Diese speziellen Erscheinungsformen der ROP erfordern eine frühzeitige Diagnose und eine gezielte Behandlung, um schwerwiegende Sehprobleme oder eine drohende Erblindung zu verhindern. Die Überwachung und Behandlung sollten in enger Zusammenarbeit mit einem erfahrenen Augenarzt erfolgen, der auf die Behandlung von Retinopathia Praematurorum spezialisiert ist.

Vorbeugung

Die beste Vorbeugung (Screening Programm) gegen die Frühgeborenen Retinopathie besteht darin, Frühgeburten zu vermeiden. Dies kann durch eine angemessene pränatale Versorgung, die Vermeidung von Risikofaktoren wie Rauchen und Alkoholkonsum während der Schwangerschaft sowie die Verbesserung der neonatalen Versorgung erreicht werden.

Prognose

Die Prognose für Frühgeborene mit Retinopathie hängt von verschiedenen Faktoren ab, darunter der Schweregrad der Erkrankung und die rechtzeitige Behandlung. Bei frühzeitiger Diagnose und angemessener Behandlung können viele Kinder mit Retinopathia Praematurorum eine gute Sehkraft entwickeln. In schwereren Fällen kann jedoch eine dauerhafte Sehbeeinträchtigung oder Blindheit auftreten.

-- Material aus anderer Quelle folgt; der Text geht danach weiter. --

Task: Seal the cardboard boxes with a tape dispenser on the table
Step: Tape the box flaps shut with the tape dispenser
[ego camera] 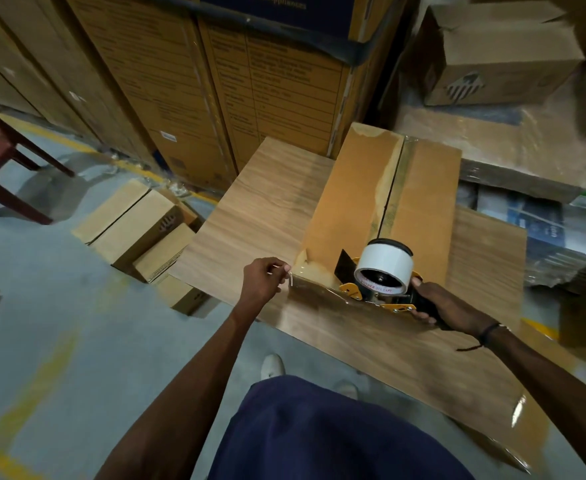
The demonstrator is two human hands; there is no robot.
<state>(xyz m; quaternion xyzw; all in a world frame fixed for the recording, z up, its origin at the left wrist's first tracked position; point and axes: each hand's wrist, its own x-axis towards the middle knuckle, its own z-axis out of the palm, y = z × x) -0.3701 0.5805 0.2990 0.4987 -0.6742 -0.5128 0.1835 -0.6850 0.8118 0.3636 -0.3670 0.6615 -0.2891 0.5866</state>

Zusammenfassung: Frühgeborenen-Retinopathie

Die Frühgeborenen Retinopathie ist eine Augenerkrankung, die bei Frühgeborenen auftritt und zu einer Netzhautablösung führen kann. Unreifen Blutgefässen und Netzhautgefässe sind die Ursache. Es kann zu abnormalem Gefässwachstum kommen. ROP kann das Sehvermögen beeinträchtigen oder zur Erblindung führen. Die Häufigkeit variiert je nach Region und Gesundheitssystem. Frühzeitige Diagnose, engmaschige Überwachung und gezielte Behandlung sind entscheidend, um das Risiko und die Auswirkungen von ROP zu minimieren. Risikofaktoren sind eine frühzeitige Geburt, niedriges Geburtsgewicht, Sauerstofftherapie und genetische Faktoren.

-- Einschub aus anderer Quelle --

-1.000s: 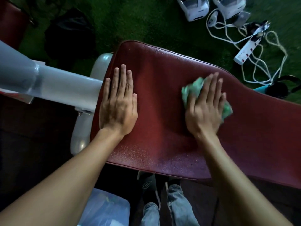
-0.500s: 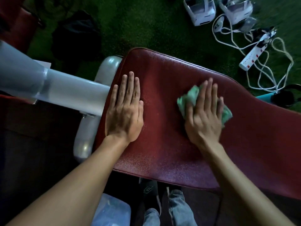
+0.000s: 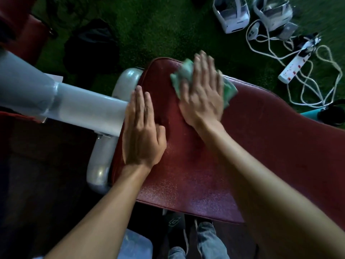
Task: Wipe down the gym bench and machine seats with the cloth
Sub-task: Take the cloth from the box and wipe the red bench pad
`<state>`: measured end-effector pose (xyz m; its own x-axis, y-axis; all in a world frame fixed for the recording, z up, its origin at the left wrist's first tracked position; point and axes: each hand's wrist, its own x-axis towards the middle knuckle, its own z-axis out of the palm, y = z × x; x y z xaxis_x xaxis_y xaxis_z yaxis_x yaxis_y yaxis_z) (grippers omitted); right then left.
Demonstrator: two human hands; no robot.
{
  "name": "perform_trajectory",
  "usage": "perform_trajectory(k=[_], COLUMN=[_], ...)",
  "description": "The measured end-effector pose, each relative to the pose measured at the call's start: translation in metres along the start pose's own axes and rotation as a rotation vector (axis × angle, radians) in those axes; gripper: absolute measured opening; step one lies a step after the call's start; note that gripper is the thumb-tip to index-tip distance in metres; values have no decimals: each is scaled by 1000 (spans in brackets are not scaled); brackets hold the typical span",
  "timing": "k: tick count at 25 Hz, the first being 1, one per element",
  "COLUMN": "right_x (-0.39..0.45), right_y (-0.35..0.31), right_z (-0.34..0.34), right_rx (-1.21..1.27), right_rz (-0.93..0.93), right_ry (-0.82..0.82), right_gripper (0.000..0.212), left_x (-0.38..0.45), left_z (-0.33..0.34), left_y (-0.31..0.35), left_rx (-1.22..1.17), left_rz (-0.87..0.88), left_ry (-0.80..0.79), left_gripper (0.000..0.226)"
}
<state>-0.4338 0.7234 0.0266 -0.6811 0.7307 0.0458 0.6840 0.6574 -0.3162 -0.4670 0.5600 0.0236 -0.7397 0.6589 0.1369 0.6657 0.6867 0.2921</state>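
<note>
A dark red padded gym bench [image 3: 252, 146] fills the middle of the head view and runs off to the right. My right hand [image 3: 202, 96] lies flat on a crumpled green cloth [image 3: 183, 71] and presses it on the pad near its far left corner; the hand is blurred. My left hand [image 3: 142, 131] rests flat on the pad's left edge, fingers straight and together, holding nothing. Most of the cloth is hidden under my right palm.
A grey metal frame tube [image 3: 74, 107] meets the bench from the left, with a curved grey bracket [image 3: 101, 157] under the pad's end. On the green turf beyond lie a white power strip [image 3: 295, 66], tangled white cables [image 3: 308, 88], two white devices [image 3: 232, 14] and a dark bag [image 3: 91, 45].
My right hand has slid the cloth left and away, from the middle of the pad to its far left corner. My left hand has stayed flat on the left edge.
</note>
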Motion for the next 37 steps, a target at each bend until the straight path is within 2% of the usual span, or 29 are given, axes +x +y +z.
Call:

ROP wird in verschiedenen Stadien und Zonen klassifiziert, wobei schwere Fälle behandlungsbedürftig sind. Augenärztliche Behandlungsmöglichkeiten umfassen Lasertherapie (Laserbehandlung) und andere Verfahren, um das abnormale Gefässwachstum zu stoppen, die meisten Verfahren können ganz einfach in einer Augenklinik durchgeführt werden. Die Langzeitprognose hängt von der Schwere der Krankheit ab, und die beste Prävention besteht darin, Frühgeburten zu vermeiden.